Defending champion Chris Horner and Tour de France winner Vincenzo Nibali are about the only notable absentees from the 69th edition of the Vuelta – which boasts the strongest field of any Grand Tour in recent memory.
With the riders set to roll down the ramp for Saturday night’s opening team time trial at Jerez de la Frontera, cycling fans are awaiting what promises to be the most fiercely contested Vuelta in years with bated breath.
Here are eight topical questions worth posing ahead of the third and final – and potentially best – Grand Tour of the season…
Should defending champion Chris Horner be there?
It’s a bit of a grey area, this. The veteran American was pulled from his Lampre-Merida team on Friday after low levels of cortisol were detected following a recent therapeutic use exemption for cortisone to treat bronchitis.
According to UCI rules (the ones that Team Sky followed with Chris Froome earlier in the season) Horner should be eligible to race. But MPCC rules – the cycling ethics body that Lampre, but not Sky, are affiliated to – dictate that a ride be benched until his cortisol levels return to normal.

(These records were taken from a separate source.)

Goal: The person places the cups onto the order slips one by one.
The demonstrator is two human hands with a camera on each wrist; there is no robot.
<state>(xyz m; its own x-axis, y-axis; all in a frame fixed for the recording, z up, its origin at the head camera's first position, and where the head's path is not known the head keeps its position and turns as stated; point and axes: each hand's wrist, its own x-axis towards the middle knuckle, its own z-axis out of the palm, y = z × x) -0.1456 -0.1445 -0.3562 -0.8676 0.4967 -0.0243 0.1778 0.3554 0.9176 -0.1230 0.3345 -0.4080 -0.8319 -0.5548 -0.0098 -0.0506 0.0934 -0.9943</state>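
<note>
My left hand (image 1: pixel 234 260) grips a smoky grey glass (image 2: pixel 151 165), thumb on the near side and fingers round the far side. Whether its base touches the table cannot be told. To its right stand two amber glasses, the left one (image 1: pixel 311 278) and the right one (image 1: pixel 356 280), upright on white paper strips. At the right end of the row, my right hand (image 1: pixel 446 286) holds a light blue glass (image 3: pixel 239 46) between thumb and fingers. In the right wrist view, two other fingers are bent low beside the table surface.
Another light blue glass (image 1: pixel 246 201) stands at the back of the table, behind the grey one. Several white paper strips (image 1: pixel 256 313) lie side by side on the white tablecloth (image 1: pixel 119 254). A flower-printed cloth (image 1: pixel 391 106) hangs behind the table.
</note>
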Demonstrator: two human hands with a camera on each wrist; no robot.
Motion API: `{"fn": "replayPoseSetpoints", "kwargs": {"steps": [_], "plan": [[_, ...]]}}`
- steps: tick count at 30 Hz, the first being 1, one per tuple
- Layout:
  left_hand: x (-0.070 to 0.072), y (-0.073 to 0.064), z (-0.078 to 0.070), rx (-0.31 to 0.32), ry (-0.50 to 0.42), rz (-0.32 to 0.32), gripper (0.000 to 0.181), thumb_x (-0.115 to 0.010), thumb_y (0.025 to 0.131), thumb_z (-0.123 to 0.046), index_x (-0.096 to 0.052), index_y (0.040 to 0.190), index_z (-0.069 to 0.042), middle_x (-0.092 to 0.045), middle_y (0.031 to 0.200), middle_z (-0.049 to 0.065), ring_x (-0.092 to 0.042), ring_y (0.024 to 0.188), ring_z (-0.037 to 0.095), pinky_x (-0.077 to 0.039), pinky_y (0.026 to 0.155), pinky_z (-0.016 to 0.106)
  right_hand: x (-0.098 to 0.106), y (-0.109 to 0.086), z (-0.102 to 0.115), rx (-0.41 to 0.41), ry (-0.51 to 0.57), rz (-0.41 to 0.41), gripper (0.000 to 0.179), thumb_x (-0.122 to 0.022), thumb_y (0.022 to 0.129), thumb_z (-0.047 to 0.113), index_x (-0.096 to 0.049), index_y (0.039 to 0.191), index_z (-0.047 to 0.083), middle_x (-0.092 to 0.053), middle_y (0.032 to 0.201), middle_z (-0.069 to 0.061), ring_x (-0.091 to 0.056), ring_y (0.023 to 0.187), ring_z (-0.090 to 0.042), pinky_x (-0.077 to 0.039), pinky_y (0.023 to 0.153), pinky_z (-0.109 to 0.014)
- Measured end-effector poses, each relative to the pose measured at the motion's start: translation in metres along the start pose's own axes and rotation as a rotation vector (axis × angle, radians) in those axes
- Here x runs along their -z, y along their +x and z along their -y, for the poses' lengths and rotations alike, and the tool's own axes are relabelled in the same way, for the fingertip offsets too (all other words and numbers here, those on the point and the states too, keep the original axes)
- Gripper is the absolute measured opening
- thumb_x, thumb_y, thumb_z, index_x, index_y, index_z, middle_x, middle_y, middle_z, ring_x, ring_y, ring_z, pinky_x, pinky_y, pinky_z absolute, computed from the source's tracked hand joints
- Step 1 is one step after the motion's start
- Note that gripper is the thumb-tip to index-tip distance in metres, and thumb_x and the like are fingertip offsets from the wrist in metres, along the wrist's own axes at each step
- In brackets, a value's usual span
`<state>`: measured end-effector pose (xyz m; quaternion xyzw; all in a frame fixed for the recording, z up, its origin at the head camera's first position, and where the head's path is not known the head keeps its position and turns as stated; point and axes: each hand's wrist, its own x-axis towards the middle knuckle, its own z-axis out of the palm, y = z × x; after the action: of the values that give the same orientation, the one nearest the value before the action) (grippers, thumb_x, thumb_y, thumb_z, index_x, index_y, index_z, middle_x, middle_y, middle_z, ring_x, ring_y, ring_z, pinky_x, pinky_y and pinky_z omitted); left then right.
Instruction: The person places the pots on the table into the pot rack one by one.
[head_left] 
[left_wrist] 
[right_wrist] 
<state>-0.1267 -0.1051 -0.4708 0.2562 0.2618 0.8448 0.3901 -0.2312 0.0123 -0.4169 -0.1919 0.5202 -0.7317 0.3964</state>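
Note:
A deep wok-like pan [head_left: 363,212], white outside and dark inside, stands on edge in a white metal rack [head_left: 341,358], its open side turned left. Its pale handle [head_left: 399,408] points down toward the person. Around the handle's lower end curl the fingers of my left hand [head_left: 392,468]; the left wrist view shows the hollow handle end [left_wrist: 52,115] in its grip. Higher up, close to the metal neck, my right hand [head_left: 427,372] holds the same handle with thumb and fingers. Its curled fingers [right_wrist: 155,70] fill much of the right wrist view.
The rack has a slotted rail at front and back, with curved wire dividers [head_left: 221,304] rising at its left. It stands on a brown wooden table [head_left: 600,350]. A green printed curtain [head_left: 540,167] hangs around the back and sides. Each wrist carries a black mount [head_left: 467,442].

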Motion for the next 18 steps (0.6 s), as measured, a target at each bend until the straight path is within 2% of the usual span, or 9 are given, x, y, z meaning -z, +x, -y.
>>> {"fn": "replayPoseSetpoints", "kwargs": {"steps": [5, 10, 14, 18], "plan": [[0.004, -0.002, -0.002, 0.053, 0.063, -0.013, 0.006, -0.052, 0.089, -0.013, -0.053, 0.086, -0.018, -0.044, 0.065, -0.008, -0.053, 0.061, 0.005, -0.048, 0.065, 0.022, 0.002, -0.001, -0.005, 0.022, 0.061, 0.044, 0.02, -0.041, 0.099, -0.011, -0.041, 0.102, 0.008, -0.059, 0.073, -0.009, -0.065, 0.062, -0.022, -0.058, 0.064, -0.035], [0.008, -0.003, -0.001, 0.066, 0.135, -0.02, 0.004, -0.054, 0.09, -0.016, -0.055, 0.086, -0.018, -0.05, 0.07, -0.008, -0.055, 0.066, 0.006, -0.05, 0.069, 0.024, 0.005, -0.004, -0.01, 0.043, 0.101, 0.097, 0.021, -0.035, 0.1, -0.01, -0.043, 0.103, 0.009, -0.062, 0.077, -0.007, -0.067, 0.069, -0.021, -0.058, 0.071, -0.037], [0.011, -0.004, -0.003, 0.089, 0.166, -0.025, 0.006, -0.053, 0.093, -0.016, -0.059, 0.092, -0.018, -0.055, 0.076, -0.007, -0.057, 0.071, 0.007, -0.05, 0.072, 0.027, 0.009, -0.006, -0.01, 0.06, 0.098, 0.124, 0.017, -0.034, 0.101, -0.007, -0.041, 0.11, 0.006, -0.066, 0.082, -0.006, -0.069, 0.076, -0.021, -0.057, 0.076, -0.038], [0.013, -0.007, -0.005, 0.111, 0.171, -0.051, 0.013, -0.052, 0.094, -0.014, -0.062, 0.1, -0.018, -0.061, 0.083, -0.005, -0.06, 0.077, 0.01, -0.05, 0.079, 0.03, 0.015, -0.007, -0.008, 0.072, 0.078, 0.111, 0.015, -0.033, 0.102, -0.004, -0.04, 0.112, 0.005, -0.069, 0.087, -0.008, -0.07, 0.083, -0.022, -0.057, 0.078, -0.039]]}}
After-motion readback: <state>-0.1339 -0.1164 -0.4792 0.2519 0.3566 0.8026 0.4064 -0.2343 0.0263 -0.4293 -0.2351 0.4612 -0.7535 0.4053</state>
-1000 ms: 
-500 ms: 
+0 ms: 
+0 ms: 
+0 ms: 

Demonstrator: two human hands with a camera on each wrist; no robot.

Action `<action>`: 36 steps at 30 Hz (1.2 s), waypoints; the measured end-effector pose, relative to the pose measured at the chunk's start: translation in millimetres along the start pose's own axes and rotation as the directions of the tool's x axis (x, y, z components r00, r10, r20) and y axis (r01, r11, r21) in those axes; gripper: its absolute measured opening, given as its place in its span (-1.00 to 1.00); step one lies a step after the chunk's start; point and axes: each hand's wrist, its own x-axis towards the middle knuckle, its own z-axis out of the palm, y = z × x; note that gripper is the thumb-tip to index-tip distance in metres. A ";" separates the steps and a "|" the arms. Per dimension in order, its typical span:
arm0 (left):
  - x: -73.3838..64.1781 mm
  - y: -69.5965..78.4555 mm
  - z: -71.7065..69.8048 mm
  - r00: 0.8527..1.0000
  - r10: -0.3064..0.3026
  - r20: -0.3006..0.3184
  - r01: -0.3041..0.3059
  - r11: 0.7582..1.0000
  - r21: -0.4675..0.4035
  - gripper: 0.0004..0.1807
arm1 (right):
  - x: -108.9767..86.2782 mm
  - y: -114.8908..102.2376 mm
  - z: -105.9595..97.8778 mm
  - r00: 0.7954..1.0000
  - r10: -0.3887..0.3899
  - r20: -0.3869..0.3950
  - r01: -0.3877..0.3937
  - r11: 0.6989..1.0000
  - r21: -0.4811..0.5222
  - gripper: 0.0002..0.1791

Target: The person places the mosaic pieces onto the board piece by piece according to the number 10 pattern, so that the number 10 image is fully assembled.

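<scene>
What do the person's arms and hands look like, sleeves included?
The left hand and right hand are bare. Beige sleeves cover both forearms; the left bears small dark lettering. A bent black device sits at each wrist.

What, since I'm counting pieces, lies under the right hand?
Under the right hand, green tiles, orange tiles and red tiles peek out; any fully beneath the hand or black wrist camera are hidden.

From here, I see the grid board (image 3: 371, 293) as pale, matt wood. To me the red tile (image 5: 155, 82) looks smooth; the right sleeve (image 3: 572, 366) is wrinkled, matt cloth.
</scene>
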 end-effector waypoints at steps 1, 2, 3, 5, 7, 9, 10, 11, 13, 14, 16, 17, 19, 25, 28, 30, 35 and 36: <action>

Now, during last year’s Dauphine, Europcar flouted this regulation with regards to their rider Philippe Rolland and were temporarily suspended by the MPCC.
It seems like Lampre has acted quickly to avoid both their and Horner’s name being dragged through the same mud as Europcar and Rolland – except this whole episode has merely cast more clouds over Horner’s performances, while highlighting the double standards within the peloton (had the American been with Sky, we’d probably still be seeing him ride clear of his younger competitors in the Asturias mountains this September).
Is this a two-way battle between Froome and Quintana?
It looks so. This was the battle we all hoped we’d see in this year’s Tour before it emerged that the Colombian would sit out the Grande Boucle in favour of targeting both the Giro and Vuelta.
Having won last week’s Vuelta a Burgos, Quintana is clearly showing strong form – although three time trials would seem to give Froome an advantage over the compact climber. That said, it remains to be seen how Froome has recovered from his wrist injuries – and a training crash on an oil patch on Friday shows that the Briton still clearly has the jitters.
On paper, you’d expect a rider of Alberto Contador’s calibre to throw down the gauntlet – particularly in his home tour – but the Spaniard only declared himself fit enough to race last weekend, and it would be a remarkable turnaround should Contador win the Vuelta so soon after fracturing his shin.
The riders who finished alongside Quintana on the Giro podium – Rigoberto Uran and Fabio Aru – will look to leave their mark. They will certainly be fresher than some of the riders who saw their Tour hopes derailed through injury or circumstance – but whether they will have the class to shine in such a strong field is still in the balance.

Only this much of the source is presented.